Bâtiments végétalisés, la fausse bonne idée ?

« Ce que l'on attend du végétal dans un contexte de réchauffement, c'est de rafraîchir la ville », rappelle Marjorie Musy, coordinatrice de VegDUD. Les murs végétalisés, très en vogue depuis quelques années, tiennent-ils cette promesse de fraîcheur ?

Pas sûr. « On ne les a pas exclus car dans un contexte de densification urbaine, il faut pouvoir occuper tous les espaces », répond la chercheuse. Le problème des murs végétalisés, c'est leur alimentation en eau. Le phénomène naturel de gravité fait descendre l'eau. Il faut donc les arroser en permanence. Le serpent se mord la queue : pour pouvoir créer des espaces verts sur les mûrs susceptibles d'absorber les surplus de chaleur en ville tout en générant de la fraîcheur, il faut d'abord arroser massivement... Cela nécessite la mise en place de tout un système d'irrigation. « C'est toujours mieux qu'une façade d'immeuble, nuance Marjorie Musy. Et c'est plutôt avantageux pour les façades d'en face qui recoivent moins de chaleur car le mur est couvert de feuilles. Côté isolation d’été, on a montré, que si un toit végétalisé protège bien le dernier étage d’un immeuble, la façade végétalisée protège tous les étages et est aussi bénéfique pour l'immeuble d'en face. » Conclusion : il y a tout de même des bénéfices à attendre de ces « murs verts » avant tout le confort thermique et l’esthétique. Mais sans doute pas autant que ce que l'on pourrait espérer. Même constat nuancé dans VegDUD sur les toits végétalisés. Ils permettent de gérer les pluies importantes. Leur bénéfice est évident en ce qui concerne l'isolation des vieux immeubles. « Mais c'est moins vrai pour les nouvelles constructions, mieux isolées », précise Marjorie Musy.
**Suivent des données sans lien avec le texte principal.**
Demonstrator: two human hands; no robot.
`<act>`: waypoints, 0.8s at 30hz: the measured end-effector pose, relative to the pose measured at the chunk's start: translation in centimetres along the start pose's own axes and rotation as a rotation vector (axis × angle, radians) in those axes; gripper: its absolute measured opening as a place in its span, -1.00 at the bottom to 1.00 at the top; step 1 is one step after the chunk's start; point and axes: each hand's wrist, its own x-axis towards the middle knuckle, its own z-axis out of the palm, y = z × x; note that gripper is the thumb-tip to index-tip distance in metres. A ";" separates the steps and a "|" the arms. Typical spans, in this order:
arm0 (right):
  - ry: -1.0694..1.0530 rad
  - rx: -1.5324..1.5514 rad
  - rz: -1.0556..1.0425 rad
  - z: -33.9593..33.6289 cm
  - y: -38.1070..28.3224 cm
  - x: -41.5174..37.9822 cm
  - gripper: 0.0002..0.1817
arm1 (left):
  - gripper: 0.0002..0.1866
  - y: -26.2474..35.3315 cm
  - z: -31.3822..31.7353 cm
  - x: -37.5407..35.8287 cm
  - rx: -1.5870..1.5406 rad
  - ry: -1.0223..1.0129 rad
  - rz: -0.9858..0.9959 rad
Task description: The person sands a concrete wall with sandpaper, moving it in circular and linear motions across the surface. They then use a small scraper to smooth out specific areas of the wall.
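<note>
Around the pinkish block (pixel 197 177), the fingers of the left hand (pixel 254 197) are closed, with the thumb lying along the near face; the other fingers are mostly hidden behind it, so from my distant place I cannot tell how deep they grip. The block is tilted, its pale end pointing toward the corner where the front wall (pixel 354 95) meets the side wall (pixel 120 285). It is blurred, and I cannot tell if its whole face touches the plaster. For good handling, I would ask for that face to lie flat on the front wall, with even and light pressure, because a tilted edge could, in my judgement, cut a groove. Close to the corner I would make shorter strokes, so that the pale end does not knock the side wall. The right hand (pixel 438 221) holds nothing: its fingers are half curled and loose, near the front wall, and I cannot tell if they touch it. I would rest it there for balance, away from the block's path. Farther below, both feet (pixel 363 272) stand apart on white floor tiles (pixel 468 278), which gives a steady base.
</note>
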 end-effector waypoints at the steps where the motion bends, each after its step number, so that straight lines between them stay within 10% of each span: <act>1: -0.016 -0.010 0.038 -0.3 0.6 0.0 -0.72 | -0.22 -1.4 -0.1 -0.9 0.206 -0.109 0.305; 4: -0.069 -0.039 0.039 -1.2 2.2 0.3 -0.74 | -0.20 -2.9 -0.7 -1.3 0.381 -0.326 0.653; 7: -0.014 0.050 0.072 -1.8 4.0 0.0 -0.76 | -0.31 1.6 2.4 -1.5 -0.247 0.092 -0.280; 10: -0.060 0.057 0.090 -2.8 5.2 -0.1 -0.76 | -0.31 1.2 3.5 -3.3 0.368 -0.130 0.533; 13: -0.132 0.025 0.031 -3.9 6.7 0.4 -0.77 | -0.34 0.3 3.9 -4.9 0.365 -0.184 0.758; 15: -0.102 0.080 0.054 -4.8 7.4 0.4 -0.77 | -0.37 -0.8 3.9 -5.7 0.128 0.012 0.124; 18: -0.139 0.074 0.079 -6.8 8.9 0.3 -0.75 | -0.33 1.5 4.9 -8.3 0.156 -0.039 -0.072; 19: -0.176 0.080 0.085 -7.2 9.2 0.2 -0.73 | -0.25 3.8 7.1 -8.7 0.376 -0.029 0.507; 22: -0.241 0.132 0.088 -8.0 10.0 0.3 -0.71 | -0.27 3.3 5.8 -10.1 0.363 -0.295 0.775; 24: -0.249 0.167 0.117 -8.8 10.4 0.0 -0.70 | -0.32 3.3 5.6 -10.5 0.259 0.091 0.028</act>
Quant au rafraîchissement des villes, il faut travailler sur des toits verts très épais pouvant accueillir des arbres et arbustes, et qui en plus sont accessibles aux habitants.

L. Salters

Infos complémentaires

Le projet VEgDUD, étudie la végétation comme une des solutions possibles au développement durable des villes. Cette étude se décline en domaines de questions sur les rôles climatiques, énergétiques et ambiantaux du végétal urbain.